AVAILABLE DATA section start

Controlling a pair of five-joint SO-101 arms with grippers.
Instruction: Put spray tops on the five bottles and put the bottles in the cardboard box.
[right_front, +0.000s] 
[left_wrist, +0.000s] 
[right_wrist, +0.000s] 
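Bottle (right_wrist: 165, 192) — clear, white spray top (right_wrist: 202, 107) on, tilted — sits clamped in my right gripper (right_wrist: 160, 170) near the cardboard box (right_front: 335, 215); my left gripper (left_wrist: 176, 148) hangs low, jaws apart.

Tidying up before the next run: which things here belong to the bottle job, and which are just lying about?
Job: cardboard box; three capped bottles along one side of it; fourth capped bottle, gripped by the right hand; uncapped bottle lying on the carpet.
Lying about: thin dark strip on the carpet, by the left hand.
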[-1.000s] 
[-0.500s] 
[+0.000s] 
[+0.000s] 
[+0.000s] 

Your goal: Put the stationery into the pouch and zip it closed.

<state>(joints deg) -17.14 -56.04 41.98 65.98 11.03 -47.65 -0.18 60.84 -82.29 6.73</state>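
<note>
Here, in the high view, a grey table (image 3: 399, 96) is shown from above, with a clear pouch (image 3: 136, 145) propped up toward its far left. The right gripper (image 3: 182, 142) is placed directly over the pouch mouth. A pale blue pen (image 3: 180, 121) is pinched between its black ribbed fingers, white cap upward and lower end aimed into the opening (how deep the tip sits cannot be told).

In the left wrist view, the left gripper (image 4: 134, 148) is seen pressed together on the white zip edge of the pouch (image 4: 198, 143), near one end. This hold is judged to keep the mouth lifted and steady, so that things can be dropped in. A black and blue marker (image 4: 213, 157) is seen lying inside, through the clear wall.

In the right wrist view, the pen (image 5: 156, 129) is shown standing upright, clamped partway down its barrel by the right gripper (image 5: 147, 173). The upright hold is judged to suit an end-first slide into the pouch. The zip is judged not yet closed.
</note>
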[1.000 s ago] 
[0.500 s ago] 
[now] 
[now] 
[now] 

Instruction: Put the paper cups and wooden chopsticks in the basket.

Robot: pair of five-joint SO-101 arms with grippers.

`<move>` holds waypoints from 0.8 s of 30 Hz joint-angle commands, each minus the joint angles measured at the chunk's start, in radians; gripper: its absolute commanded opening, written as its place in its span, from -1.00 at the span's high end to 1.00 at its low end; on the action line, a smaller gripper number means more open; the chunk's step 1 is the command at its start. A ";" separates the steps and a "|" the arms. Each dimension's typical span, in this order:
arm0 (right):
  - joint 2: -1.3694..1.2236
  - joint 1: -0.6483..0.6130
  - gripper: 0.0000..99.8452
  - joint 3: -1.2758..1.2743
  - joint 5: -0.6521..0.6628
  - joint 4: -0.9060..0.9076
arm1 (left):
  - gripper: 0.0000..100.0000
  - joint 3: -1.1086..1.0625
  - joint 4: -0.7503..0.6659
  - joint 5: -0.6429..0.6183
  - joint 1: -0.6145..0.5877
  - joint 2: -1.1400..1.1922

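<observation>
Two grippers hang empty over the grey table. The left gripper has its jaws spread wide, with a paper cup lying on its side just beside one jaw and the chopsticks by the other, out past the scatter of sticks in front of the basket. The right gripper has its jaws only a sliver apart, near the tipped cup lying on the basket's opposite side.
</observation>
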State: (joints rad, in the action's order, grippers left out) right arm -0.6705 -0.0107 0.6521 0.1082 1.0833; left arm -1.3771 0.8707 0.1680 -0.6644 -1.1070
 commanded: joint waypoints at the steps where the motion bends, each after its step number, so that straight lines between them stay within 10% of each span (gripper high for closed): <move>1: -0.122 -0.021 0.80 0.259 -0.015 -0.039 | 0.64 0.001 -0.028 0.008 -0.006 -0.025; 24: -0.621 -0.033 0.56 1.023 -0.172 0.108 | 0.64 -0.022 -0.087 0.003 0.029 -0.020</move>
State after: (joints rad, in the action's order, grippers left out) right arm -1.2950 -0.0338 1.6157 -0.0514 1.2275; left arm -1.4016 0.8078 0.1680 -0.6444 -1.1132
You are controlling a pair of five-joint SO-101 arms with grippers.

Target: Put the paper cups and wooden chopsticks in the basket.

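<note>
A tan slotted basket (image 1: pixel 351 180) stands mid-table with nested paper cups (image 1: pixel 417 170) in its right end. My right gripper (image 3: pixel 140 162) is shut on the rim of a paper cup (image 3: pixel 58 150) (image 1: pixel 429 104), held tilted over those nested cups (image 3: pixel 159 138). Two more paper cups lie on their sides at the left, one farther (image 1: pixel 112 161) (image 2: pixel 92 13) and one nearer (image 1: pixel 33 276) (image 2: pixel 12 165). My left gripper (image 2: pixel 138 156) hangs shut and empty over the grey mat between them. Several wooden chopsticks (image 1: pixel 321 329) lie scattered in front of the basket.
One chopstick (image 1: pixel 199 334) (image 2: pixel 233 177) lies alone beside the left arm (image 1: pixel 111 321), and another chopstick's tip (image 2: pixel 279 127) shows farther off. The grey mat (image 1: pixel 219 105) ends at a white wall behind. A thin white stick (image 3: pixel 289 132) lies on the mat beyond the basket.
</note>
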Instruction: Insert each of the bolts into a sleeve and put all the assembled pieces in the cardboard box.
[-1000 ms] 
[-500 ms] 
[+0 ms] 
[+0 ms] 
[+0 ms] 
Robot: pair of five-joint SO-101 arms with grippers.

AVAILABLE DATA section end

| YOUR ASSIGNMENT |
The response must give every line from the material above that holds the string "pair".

| RESPONSE TO THE EXERCISE |
Controlling a pair of five-joint SO-101 arms with grippers.
Robot: pair of five-joint SO-101 arms with grippers.
You are controlling a pair of five-joint SO-101 arms with grippers.
Robot: pair of five-joint SO-101 arms with grippers.

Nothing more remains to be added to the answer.